I believe that none of you believe all these same things and that is part of what makes life so cool! We’re all so dang different! The fact that you may believe Obama is the worst President ever or that there is no God or that baked Cheetos are better than fried Cheetos is GREAT! I don’t have to hate you or kill you because you believe something different than me.

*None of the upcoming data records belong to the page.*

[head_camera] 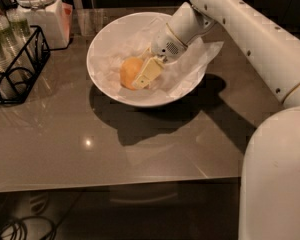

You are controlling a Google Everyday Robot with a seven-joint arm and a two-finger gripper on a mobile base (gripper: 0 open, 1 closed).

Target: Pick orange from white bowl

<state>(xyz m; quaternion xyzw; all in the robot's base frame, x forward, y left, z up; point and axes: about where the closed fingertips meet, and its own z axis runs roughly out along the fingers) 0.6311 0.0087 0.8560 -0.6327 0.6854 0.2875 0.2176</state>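
Note:
The orange lies in the white bowl, left of centre, on crumpled white paper. The bowl stands on the grey table toward the back. My gripper reaches down into the bowl from the upper right and is right against the orange's right side, covering part of it. The white arm runs up and to the right from it.
A black wire rack with glasses stands at the left edge. A white lidded jar stands behind it at the back left. The grey table's front edge runs across the lower part of the view. My white body fills the lower right.

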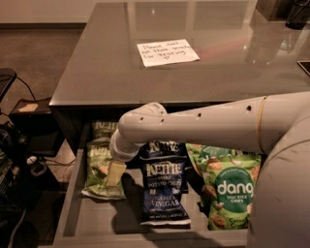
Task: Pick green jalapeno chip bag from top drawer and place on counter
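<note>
The green jalapeno chip bag lies flat at the left of the open top drawer, crinkly light green with white lettering. My gripper reaches down from the white wrist and rests right on the bag's right half, hiding part of it. The arm crosses the drawer from the right. A second light-green bag lies behind it, partly under the counter's edge. The glossy grey counter spreads beyond the drawer and bears the white handwritten note.
A dark blue Kettle bag lies in the drawer's middle and a bright green dang bag at its right. Dark equipment and cables stand on the floor at the left. A dark object stands on the counter's far right.
</note>
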Robot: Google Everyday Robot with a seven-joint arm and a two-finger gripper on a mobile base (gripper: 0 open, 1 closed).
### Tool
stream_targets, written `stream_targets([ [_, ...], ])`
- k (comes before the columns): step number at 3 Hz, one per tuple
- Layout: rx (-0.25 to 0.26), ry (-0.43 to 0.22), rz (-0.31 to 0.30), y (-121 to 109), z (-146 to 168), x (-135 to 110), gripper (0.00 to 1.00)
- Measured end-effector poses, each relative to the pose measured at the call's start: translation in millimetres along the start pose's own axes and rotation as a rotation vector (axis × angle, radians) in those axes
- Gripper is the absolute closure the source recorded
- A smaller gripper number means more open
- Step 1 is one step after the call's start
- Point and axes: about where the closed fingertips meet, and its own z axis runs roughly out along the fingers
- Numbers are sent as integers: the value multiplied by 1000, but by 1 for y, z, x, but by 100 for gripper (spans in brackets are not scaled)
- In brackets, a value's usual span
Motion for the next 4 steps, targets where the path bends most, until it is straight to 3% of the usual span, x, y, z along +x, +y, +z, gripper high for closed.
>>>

I believe it would be a good idea for us to talk about our beliefs once in a while. Out in the open. Not in secret, as if sharing our individual beliefs might somehow be dangerous or threatening!

I believe that, in the end, one of us may be right or one of us may be wrong OR (and this seems far more likely) both of us will be wrong. So, until we get to “the end” (whatever you believe that to be) I’m thinking we should enjoy the fact that we’re all different! And talk about it more.

But if you believe something different about Brussels’ Sprouts than I do – you’re wrong! Period. End of discussion. You're dead to me.